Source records
▼

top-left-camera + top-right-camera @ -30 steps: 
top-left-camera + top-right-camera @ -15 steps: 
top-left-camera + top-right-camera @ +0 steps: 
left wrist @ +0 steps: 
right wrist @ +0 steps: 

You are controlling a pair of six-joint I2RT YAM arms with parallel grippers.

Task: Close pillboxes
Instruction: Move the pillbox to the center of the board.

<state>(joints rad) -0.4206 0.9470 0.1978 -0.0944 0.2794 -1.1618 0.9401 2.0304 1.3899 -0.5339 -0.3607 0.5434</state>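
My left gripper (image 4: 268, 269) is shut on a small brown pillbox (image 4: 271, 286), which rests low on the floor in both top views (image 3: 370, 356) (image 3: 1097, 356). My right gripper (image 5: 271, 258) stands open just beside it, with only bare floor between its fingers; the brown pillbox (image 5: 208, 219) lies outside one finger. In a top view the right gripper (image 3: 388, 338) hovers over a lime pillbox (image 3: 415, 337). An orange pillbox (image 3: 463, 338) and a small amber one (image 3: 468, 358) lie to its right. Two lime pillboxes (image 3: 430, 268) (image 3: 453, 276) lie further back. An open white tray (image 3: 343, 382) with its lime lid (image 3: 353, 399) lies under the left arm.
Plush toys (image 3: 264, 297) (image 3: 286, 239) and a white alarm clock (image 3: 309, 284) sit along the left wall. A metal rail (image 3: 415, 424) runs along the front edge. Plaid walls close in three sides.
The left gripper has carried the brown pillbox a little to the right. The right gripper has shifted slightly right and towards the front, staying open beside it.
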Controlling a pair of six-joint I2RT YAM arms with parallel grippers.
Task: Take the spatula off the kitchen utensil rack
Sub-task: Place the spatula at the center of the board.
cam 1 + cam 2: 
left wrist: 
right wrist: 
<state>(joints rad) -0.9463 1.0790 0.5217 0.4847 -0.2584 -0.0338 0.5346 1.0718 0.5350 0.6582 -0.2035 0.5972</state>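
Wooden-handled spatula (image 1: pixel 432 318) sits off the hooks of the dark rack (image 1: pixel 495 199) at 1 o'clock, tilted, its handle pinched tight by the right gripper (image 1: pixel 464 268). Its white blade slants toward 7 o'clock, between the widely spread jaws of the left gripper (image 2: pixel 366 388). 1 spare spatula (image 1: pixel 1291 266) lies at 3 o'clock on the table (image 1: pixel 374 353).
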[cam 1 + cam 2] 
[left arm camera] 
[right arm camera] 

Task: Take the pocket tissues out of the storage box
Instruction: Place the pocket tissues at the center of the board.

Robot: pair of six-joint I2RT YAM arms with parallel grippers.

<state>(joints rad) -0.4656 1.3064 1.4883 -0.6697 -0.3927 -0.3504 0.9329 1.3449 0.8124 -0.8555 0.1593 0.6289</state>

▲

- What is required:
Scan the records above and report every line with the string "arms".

- Completed task:
You are controlling a pair of six-joint I2RT YAM arms with parallel grippers.
Controlling a pair of six-joint I2RT YAM arms with parallel grippers.
Robot: pair of six-joint I2RT YAM arms with parallel grippers.

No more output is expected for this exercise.